EXERCISE OBJECTIVE: From the material below, copy every line in which the word "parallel" occurs.

*** PROVIDED ENTRIES Section Begins ***

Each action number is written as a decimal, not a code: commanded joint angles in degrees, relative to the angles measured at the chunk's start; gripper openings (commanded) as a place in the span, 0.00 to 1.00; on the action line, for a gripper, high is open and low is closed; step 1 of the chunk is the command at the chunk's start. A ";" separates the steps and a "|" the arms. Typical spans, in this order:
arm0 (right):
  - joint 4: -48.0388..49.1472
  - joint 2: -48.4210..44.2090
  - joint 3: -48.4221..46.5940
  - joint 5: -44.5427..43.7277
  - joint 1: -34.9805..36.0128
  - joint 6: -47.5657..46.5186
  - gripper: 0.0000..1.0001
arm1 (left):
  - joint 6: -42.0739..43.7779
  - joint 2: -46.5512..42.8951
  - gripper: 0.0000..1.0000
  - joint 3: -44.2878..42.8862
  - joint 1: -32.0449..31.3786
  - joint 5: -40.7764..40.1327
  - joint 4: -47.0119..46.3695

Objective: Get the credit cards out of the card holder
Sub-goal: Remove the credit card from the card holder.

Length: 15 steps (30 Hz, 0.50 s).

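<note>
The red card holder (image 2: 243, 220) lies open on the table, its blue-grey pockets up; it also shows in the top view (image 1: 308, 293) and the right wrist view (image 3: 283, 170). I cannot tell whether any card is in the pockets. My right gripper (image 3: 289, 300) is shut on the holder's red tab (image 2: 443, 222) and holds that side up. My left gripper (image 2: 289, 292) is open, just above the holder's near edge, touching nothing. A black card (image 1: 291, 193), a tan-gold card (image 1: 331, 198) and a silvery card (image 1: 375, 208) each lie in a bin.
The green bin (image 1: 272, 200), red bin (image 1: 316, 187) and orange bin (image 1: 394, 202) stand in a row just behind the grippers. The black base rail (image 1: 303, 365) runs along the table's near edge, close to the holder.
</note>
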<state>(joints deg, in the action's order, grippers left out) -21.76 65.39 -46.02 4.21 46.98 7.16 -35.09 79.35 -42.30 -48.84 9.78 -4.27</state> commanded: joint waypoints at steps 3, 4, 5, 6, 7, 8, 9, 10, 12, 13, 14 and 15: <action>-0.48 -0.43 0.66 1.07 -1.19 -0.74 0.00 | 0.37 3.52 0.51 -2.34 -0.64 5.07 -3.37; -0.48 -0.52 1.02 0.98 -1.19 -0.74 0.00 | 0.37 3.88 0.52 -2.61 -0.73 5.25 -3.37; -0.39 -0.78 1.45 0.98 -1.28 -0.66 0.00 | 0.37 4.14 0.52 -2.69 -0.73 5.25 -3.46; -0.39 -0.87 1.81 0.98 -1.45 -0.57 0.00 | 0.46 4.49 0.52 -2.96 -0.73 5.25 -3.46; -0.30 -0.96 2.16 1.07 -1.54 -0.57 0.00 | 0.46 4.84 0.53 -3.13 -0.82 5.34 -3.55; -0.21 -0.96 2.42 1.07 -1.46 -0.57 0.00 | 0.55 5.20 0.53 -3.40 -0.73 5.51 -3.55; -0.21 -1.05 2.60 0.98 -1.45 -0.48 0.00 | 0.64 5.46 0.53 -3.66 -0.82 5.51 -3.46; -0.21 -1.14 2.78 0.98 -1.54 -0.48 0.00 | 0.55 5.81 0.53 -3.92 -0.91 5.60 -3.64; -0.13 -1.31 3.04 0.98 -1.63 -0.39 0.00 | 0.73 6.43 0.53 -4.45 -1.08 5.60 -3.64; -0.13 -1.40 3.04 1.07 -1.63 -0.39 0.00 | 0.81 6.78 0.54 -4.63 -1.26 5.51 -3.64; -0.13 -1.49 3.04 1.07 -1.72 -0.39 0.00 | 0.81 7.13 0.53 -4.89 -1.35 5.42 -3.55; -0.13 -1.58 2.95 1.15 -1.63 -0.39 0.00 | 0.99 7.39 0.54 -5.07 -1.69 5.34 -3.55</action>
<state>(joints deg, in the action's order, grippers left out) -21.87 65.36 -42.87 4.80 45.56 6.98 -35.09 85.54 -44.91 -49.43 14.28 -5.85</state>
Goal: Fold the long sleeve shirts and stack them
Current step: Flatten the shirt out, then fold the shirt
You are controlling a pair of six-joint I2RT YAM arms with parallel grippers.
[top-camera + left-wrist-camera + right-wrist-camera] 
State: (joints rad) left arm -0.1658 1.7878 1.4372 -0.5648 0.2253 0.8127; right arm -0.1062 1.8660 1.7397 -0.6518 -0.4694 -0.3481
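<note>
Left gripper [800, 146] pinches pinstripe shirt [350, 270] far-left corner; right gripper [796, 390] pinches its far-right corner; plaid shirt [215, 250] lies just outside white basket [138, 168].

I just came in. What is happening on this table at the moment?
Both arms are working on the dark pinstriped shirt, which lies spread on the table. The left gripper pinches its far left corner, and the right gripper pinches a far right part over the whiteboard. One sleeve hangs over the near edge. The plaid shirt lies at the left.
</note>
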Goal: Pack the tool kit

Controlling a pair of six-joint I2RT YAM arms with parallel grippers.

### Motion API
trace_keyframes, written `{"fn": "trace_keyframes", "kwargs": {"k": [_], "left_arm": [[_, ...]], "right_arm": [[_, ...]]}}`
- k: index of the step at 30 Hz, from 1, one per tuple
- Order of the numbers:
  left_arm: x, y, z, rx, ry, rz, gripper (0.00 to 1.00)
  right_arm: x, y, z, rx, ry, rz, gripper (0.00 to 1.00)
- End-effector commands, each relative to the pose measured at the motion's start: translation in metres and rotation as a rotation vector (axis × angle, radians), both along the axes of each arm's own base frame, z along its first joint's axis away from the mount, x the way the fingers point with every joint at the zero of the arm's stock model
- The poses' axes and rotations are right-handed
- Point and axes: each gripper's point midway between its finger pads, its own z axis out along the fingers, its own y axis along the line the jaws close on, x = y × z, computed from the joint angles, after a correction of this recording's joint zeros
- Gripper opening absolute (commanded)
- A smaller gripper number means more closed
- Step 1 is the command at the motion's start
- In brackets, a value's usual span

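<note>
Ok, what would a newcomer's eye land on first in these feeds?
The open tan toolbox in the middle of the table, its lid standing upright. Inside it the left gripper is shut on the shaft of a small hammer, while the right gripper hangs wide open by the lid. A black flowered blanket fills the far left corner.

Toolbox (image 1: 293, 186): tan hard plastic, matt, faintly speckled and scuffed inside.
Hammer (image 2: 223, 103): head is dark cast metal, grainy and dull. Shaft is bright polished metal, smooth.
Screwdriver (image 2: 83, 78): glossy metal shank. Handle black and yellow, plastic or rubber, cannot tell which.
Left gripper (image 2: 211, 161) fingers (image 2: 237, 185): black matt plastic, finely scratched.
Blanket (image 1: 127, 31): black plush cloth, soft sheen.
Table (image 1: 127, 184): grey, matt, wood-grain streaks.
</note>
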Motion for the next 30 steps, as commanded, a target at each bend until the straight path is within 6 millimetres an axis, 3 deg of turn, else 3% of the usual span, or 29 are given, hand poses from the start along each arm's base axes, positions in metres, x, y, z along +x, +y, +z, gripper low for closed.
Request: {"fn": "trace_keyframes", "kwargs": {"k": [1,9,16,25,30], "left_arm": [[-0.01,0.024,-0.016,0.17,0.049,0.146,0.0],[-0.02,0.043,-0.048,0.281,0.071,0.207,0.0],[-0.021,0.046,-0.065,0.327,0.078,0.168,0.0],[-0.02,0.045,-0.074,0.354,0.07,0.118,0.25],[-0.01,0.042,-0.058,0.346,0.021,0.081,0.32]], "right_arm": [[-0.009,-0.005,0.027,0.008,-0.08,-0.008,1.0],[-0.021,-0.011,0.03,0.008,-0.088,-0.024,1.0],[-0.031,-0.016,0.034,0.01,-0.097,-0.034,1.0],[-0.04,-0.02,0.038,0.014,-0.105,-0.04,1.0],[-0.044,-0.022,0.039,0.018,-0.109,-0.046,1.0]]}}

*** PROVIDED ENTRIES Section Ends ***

ANSWER BOX:
You are controlling a pair of six-joint I2RT YAM arms with parallel grippers.
Controlling a pair of six-joint I2RT YAM arms with parallel grippers.

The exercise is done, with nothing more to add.